My team at Couchbase has been building mobile NoSQL databases that sync[1],
for a number of years now, and our tech is used by a few apps in the app store
already.[2]

This preamble is to say that I've had plenty of conversations with developers
who would be in iCloud's target market but decided not to use it. And the big
reason they won't use it has very little to do with the reliability and user
experience problems that keep coming up in the critiques of iCloud. The big
reason they don't use it, is that they need to control their data.

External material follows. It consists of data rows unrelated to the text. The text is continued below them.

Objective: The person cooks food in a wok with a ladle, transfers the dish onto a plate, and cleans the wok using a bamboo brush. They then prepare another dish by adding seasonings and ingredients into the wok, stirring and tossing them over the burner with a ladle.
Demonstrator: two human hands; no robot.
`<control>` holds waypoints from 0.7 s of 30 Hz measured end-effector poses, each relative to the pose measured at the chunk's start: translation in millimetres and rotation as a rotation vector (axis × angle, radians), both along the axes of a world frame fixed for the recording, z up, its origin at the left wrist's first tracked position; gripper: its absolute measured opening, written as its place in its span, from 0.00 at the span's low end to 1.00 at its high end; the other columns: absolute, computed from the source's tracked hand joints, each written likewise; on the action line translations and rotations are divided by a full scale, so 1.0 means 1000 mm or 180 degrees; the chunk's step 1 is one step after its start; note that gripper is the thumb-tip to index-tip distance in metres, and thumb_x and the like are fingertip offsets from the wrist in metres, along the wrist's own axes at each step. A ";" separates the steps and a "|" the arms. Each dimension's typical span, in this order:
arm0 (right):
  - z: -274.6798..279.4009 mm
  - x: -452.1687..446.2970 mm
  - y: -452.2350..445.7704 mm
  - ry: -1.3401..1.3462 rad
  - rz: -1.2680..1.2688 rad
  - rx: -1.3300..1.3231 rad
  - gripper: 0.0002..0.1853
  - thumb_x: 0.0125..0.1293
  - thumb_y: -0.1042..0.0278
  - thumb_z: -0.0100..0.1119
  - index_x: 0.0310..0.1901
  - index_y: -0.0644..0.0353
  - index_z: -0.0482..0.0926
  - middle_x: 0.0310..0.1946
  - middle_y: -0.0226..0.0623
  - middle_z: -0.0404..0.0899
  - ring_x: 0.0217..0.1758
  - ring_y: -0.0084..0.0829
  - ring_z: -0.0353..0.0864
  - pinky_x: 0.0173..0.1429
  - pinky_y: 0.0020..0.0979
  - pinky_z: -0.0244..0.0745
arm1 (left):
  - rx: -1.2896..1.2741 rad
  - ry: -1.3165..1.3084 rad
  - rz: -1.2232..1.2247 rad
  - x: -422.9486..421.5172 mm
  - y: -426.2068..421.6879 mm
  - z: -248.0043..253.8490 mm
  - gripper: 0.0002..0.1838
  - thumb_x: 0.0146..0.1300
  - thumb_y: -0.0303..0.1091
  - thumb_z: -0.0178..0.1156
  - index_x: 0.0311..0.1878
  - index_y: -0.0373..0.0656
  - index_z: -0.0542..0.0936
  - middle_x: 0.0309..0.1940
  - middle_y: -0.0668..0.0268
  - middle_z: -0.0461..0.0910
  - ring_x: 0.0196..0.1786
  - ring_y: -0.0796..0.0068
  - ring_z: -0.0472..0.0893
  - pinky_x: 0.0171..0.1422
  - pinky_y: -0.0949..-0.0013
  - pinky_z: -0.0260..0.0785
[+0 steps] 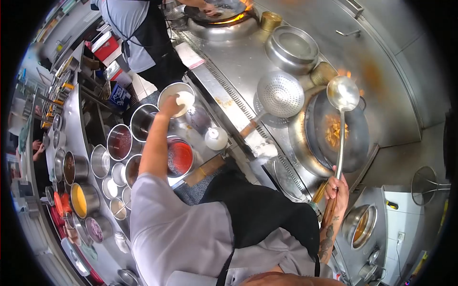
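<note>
My right hand (337,190) is wrapped round the long handle of a metal ladle (343,93), whose round bowl hangs above the wok. Brown pieces of food (336,129) lie in the dark wok (318,143), with flame behind it. My left hand (168,107) reaches into a metal pot (163,90) with white contents (185,100). Its fingers look closed, though their tips are partly hidden. Close by that pot stand a white squeeze bottle (216,138) and a pot of red liquid (180,156).
A perforated strainer (280,94) rests on the steel stove top beside the wok. At left, several metal pots hold sauces, one with yellow liquid (79,200). A co-worker in a black apron (160,47) stands at another wok (217,9) over flame.
</note>
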State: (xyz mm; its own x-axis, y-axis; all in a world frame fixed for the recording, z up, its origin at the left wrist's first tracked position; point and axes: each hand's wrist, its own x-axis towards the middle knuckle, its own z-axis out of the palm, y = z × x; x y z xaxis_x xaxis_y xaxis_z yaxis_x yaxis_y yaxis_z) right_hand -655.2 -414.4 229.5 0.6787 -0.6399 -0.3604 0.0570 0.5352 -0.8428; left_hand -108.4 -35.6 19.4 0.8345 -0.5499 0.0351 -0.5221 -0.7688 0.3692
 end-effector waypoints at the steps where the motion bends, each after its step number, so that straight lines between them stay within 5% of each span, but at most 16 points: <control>1: 0.004 0.011 0.008 0.0074 0.0029 0.0005 0.22 0.68 0.74 0.46 0.63 0.64 0.66 0.23 0.27 0.65 0.12 0.15 0.62 0.16 0.22 0.61 | 0.0210 0.0073 -0.0003 0.008 0.000 -0.019 0.35 0.48 0.48 0.70 0.57 0.37 0.75 0.52 0.47 0.78 0.59 0.50 0.74 0.62 0.55 0.69; 8: 0.016 0.081 0.051 0.0404 0.0583 0.0261 0.23 0.67 0.74 0.48 0.63 0.64 0.66 0.23 0.26 0.63 0.12 0.14 0.61 0.17 0.22 0.59 | 0.1163 0.0419 0.0150 0.013 -0.007 -0.043 0.38 0.45 0.49 0.71 0.60 0.39 0.73 0.56 0.42 0.72 0.59 0.46 0.74 0.63 0.56 0.69; 21: -0.017 0.167 0.087 0.0789 0.2162 0.0477 0.18 0.64 0.79 0.50 0.56 0.62 0.70 0.23 0.28 0.67 0.14 0.17 0.66 0.18 0.20 0.62 | 0.0894 0.0409 0.0177 0.021 -0.015 -0.059 0.25 0.48 0.40 0.70 0.46 0.32 0.79 0.48 0.43 0.79 0.53 0.46 0.79 0.59 0.58 0.72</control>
State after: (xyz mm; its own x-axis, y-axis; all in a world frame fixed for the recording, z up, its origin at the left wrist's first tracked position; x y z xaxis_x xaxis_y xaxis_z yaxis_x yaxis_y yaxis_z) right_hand -488.3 -327.5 212.6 0.7950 -0.0395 -0.6053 -0.5106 0.4952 -0.7029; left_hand -87.2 -50.3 -39.9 0.8513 -0.4767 -0.2194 -0.4393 -0.8761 0.1987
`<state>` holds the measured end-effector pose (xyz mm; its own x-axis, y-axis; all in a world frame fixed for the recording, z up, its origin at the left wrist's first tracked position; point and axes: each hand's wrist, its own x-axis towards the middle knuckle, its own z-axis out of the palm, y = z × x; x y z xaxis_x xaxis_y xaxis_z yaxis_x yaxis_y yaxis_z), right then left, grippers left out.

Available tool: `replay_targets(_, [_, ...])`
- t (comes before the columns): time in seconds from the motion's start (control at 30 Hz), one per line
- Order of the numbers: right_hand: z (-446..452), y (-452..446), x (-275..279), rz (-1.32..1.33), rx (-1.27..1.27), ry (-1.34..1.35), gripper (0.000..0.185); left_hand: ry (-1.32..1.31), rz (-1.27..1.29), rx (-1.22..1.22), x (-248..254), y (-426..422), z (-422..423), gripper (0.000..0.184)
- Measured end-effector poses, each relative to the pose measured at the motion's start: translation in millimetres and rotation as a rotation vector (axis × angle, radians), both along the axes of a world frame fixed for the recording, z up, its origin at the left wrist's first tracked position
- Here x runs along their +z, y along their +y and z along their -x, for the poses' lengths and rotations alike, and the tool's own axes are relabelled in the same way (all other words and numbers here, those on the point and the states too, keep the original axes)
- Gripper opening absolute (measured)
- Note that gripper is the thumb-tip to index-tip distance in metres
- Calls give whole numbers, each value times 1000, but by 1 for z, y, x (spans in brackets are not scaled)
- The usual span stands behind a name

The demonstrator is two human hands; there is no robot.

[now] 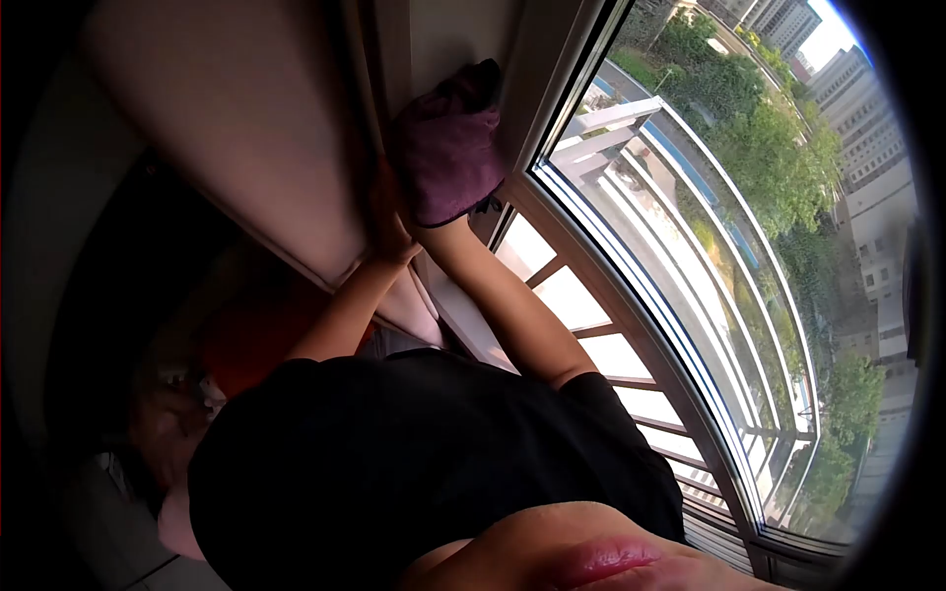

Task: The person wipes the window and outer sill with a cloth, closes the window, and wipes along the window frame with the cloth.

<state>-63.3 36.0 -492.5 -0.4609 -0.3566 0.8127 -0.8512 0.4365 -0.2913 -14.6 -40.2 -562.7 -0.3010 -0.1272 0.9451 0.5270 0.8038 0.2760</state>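
Note:
A purple cloth mitt [448,163] with a dark hem covers my right hand; its fingers are hidden inside. It rests against the pale vertical surface beside the window frame. Just left of the mitt, my left hand [392,225] lies in shadow against the edge of a tall pink padded panel [286,128]. Its fingers look stretched upward along that edge, partly hidden by the mitt and the dim light.
On the right is a large window [709,286] in a metal frame [631,281], with white railings [724,167] outside. Slatted bars [572,295] run below the frame. An orange-red item [256,340] and pink fabric [177,522] lie low on the left, above the tiled floor [163,571].

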Motion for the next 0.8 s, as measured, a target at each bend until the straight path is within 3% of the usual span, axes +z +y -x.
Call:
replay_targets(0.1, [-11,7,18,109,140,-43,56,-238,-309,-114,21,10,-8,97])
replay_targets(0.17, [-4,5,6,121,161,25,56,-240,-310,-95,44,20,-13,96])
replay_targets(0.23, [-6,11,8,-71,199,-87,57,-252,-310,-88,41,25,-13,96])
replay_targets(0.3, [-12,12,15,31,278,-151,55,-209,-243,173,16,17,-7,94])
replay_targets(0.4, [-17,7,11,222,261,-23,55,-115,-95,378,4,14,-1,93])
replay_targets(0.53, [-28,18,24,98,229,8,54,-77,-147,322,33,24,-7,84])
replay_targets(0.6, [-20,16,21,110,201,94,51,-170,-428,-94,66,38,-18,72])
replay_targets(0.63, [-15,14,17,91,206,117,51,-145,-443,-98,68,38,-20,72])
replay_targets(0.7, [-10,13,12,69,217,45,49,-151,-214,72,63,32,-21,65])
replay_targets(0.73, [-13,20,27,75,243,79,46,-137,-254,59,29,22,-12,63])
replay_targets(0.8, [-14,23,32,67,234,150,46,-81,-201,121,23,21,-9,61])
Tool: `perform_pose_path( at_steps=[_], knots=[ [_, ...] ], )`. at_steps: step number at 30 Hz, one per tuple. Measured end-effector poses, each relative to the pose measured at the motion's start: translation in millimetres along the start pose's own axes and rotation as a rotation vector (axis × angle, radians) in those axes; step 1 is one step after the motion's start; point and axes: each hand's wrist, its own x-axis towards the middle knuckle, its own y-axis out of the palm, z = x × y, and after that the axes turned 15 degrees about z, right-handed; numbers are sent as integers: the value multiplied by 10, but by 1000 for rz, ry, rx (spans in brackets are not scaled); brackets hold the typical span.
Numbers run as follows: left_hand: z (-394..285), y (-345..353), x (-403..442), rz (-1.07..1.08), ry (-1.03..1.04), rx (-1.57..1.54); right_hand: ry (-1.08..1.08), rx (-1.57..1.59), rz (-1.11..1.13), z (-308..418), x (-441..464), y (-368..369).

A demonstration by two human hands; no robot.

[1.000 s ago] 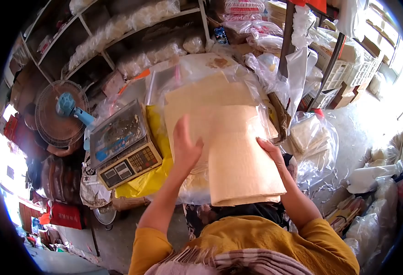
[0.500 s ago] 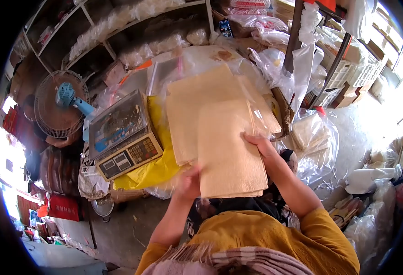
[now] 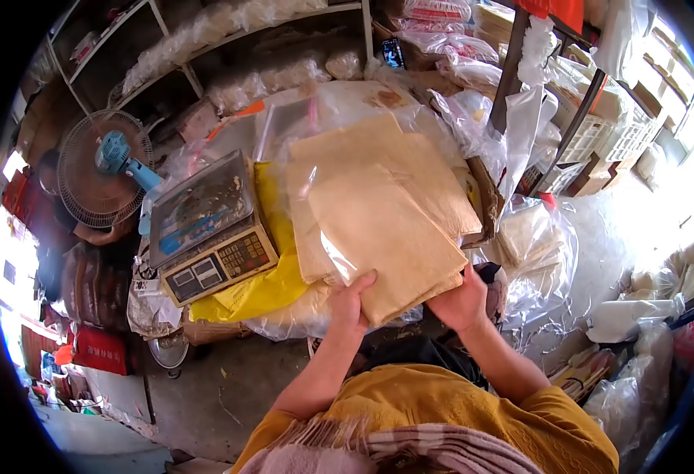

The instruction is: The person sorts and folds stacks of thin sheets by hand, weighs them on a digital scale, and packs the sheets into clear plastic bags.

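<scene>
A stack of thin tan sheets (image 3: 386, 237) lies tilted between my hands, its surface shiny in places as if under clear plastic. My left hand (image 3: 351, 304) grips its near left edge, thumb on top and fingers underneath. At the near right corner, my right hand (image 3: 464, 302) is closed around the edge, its fingers partly hidden beneath the stack. Behind and below lie more tan sheets (image 3: 351, 146) on the work table. Left of them stands a digital scale (image 3: 219, 267), with a yellow plastic bag (image 3: 280, 276) partly under it.
A blue-and-grey fan (image 3: 114, 154) stands at the left. Shelves with plastic-wrapped goods (image 3: 264, 79) line the back. On the right are a bag of tan sheets (image 3: 532, 237), white crates (image 3: 584, 134) and a dark post (image 3: 509, 87). A red bag (image 3: 102, 350) sits lower left.
The held stack has turned counterclockwise and come slightly closer to me. My right hand has moved down from its right side to the near corner; my left hand has shifted right and up.
</scene>
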Motion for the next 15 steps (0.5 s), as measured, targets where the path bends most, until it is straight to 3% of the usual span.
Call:
perform_pose_path(
  at_steps=[2, 6, 10, 15],
  knots=[
    [29, 7, 4, 2, 10, 53, -26, 46, -30, -125, -56, 54],
    [17, -55, 21, 67, -92, 60, 9, -438, -391, -253, 91, 68],
    [-124, -33, -84, 351, -111, -191, -108, -186, -312, -46, -4, 137],
    [296, -369, -119, 287, -109, 190, -22, -175, -443, -141, -308, 204]
  ],
)
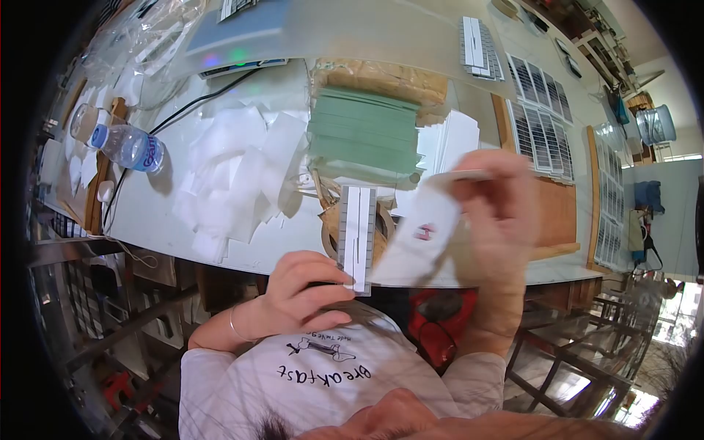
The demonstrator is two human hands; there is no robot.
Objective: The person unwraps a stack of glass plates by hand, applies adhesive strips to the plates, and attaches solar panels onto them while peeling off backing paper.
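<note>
Rather blurry, the white sheet (pixel 414 251).

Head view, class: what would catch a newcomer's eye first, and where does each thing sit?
The green stack in the middle of the table would probably draw the eye first. Next comes the blurred right hand, right of centre, holding a white piece with a red mark. At the table's near edge, the left hand holds a grey-and-white strip.
</note>
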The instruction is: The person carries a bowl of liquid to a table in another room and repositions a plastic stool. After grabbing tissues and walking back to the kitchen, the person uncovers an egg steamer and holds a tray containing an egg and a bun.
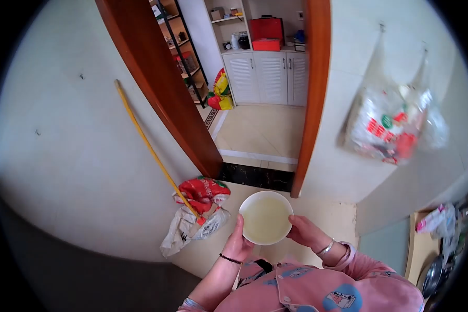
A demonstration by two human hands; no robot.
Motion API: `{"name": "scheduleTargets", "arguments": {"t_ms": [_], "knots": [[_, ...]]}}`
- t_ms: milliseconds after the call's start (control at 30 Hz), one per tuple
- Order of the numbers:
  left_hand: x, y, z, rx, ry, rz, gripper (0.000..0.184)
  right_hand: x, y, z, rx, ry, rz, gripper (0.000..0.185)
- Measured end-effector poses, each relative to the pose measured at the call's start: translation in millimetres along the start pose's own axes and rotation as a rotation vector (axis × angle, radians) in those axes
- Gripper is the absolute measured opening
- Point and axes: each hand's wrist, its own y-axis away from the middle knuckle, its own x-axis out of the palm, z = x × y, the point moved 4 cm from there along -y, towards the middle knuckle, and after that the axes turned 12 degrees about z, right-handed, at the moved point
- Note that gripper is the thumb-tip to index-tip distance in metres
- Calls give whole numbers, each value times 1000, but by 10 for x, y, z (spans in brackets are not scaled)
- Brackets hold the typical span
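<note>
A round white bowl (266,240) with pale, cloudy yellowish liquid in it is held level in front of my body. My left hand (237,242) grips its left side, the thumb at the rim and the other fingers hidden beneath. On the right side of the bowl, my right hand (306,232) holds the rim in the same way. Both hands touch only the bowl.
Ahead is a doorway with a brown frame (317,93) and a black threshold (257,177). A yellow-handled broom (151,151) leans at the left wall over red and white sacks (200,195). Plastic bags (387,125) hang on the right wall. White cabinets (270,78) stand beyond.
</note>
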Motion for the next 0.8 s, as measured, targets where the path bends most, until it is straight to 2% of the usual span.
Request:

It's one thing for a small game or journaling app to outsource data management
to Apple, but an entirely different thing for medical apps, enterprise sales,
or other "serious" apps to do that. Perhaps in the long term Apple will offer
an enterprise version of iCloud that you can run on your own terms. But until
that happens, most serious apps are going to want to run their own
infrastructure.

BTW all the code we write is open source, so if you are interested in sync
capable databases with offline and p2p support, join us. [3]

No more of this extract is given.